• [DESCRIPTION OF THE TASK] Each line of the material below is to be checked for "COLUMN"; the number of matching lines is the only output expected.

• [DATASET EXCERPTS]
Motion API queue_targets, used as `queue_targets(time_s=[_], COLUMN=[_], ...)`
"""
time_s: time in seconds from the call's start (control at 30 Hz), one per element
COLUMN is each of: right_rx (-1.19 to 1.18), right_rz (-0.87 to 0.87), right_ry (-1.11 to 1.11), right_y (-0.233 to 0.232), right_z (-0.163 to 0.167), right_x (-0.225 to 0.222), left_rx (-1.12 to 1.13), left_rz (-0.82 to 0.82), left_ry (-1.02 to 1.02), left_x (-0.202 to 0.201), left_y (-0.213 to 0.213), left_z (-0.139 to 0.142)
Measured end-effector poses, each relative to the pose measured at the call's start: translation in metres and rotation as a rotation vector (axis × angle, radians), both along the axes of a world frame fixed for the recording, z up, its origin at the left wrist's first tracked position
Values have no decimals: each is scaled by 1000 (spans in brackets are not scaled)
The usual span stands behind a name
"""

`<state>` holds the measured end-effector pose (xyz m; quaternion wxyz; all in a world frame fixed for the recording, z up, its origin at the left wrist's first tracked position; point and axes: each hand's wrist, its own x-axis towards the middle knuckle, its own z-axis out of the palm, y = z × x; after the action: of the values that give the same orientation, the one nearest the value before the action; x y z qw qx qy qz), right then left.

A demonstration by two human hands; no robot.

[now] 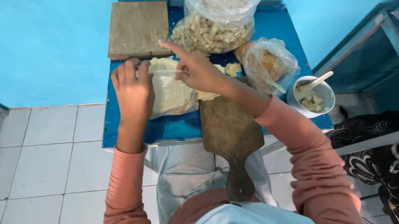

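Observation:
My left hand (132,90) rests flat on the left edge of a pale stack of thin dough sheets in clear plastic (171,94) on the small blue table (126,130). My right hand (196,69) pinches the top of the stack near its upper edge, index finger pointing away. More pale dough pieces (231,69) lie just beyond that hand. A brown wooden paddle board (230,138) lies under my right forearm, its handle hanging over the table's near edge.
A square wooden board (137,28) sits at the back left. A large clear bag of rolled pieces (217,22) stands behind, a smaller bag of orange-brown filling (266,64) to the right, then a white cup with a spoon (314,95). A metal-framed blue shelf (393,55) is at right.

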<state>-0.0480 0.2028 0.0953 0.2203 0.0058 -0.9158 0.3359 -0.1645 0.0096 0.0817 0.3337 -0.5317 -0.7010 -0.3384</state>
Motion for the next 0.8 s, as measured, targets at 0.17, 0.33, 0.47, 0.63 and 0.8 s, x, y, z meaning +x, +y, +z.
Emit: queue_targets(time_s=[0.17, 0.33, 0.47, 0.63, 0.8], right_rx=[28, 173, 108, 316, 405], right_rz=[-82, -144, -199, 26, 95], right_ry=[69, 99, 89, -88, -287], right_y=[16, 22, 41, 59, 48], right_z=[-35, -33, -13, 5, -6], right_x=[-25, -9, 20, 48, 53], left_rx=[-57, -307, -354, -367, -425], left_rz=[-109, -9, -81, -109, -74], left_ry=[-85, -155, -153, -168, -228], left_x=[42, 17, -4, -20, -33], left_y=[6, 22, 23, 31, 38], left_z=[-44, -64, -71, -71, -64])
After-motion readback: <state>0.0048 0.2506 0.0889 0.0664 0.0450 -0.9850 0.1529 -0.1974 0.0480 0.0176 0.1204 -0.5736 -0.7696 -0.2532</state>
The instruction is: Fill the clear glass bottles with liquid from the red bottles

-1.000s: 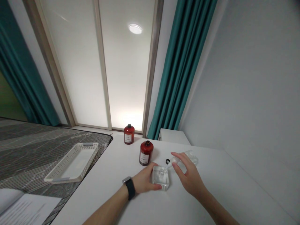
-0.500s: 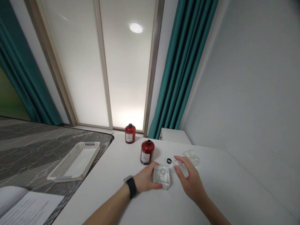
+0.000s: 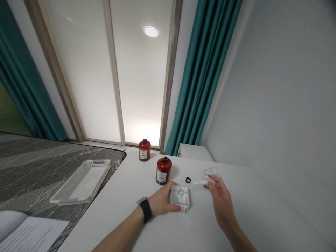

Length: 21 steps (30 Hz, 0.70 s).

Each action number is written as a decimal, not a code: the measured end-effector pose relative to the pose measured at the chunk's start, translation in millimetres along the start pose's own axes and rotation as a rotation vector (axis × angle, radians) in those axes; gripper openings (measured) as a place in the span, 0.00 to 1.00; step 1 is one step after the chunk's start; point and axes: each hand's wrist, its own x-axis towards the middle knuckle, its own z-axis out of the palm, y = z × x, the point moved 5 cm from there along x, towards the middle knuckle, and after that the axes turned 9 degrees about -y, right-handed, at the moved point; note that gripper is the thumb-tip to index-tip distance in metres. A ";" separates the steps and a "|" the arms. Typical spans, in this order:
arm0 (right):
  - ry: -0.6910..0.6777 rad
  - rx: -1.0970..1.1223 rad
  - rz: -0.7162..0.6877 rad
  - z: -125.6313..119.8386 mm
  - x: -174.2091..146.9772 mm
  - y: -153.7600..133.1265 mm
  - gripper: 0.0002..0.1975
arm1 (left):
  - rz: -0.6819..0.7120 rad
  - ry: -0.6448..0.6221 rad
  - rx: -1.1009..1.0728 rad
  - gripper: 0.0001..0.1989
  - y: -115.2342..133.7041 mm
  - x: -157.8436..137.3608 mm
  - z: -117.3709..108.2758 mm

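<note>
My left hand is wrapped round the side of a square clear glass bottle standing on the white table, its round mouth facing up. To the right of the bottle, my right hand pinches a small white funnel, its narrow spout pointing left. The funnel's wide end is partly hidden by my fingers. A black ring lies between the funnel and a dark red bottle with a white label. That red bottle has its mouth uncovered. Crumpled clear plastic lies just behind my right hand.
A second red bottle, with a dark cap, stands farther back on the white table. On the left, a white perforated basket and an open book rest on a grey patterned surface. A white cabinet stands behind the table.
My right hand has moved right, away from the glass bottle, and turned the funnel so its spout lies more sideways. My left hand keeps its hold on the glass bottle.
</note>
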 end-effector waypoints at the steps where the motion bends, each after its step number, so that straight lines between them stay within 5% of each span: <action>1: 0.022 -0.008 0.000 -1.3 2.2 3.6 0.17 | -0.004 -0.001 -0.003 0.30 0.0 -0.1 0.1; 8: 0.100 -0.264 -0.089 1.2 13.3 24.9 0.17 | -0.003 0.000 -0.009 0.30 -3.6 0.8 0.8; 21: 0.038 -0.497 -0.150 20.7 1.8 45.7 0.13 | 0.025 -0.002 0.011 0.30 -4.1 1.3 1.1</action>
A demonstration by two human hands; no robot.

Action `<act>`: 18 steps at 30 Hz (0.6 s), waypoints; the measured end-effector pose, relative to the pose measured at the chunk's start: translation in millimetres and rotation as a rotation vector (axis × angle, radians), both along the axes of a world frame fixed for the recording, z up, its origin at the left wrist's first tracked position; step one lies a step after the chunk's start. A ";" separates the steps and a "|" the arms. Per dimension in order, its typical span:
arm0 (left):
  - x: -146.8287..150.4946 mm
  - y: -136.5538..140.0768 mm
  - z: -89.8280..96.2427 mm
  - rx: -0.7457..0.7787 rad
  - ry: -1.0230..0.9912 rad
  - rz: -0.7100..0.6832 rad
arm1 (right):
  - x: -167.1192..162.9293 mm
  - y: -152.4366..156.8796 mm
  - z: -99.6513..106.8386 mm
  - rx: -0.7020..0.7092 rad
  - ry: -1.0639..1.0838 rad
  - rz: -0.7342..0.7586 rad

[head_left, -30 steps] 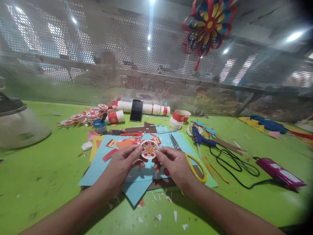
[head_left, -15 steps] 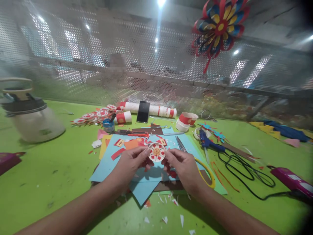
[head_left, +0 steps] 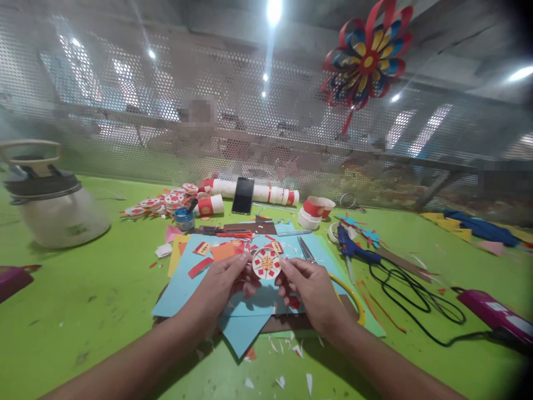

• [REPLY TO THE TASK] 2